> HOW TO COMPLETE THIS TASK
Once the line holding "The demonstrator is" is found in the listing below, write it out and each later line exactly, up to and including the one holding "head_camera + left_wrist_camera".

> DATA
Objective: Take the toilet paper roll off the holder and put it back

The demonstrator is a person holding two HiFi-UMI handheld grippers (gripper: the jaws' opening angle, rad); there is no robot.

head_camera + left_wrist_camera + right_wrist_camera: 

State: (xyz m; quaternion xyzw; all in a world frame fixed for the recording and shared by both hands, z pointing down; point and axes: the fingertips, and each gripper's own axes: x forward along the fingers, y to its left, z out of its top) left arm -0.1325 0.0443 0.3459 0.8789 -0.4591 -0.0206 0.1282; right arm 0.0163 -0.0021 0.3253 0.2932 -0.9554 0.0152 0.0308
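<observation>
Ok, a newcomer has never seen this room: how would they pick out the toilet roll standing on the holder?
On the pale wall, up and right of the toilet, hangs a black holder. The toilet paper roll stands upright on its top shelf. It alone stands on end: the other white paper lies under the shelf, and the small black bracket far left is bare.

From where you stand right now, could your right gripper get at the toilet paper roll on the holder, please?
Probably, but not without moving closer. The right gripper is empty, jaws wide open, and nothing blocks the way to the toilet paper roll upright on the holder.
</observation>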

> TASK RESPONSE
The demonstrator is a person holding two HiFi-UMI handheld grippers (gripper: the jaws' opening angle, rad); there is no robot.

head_camera + left_wrist_camera + right_wrist_camera: 

Here the answer is complete.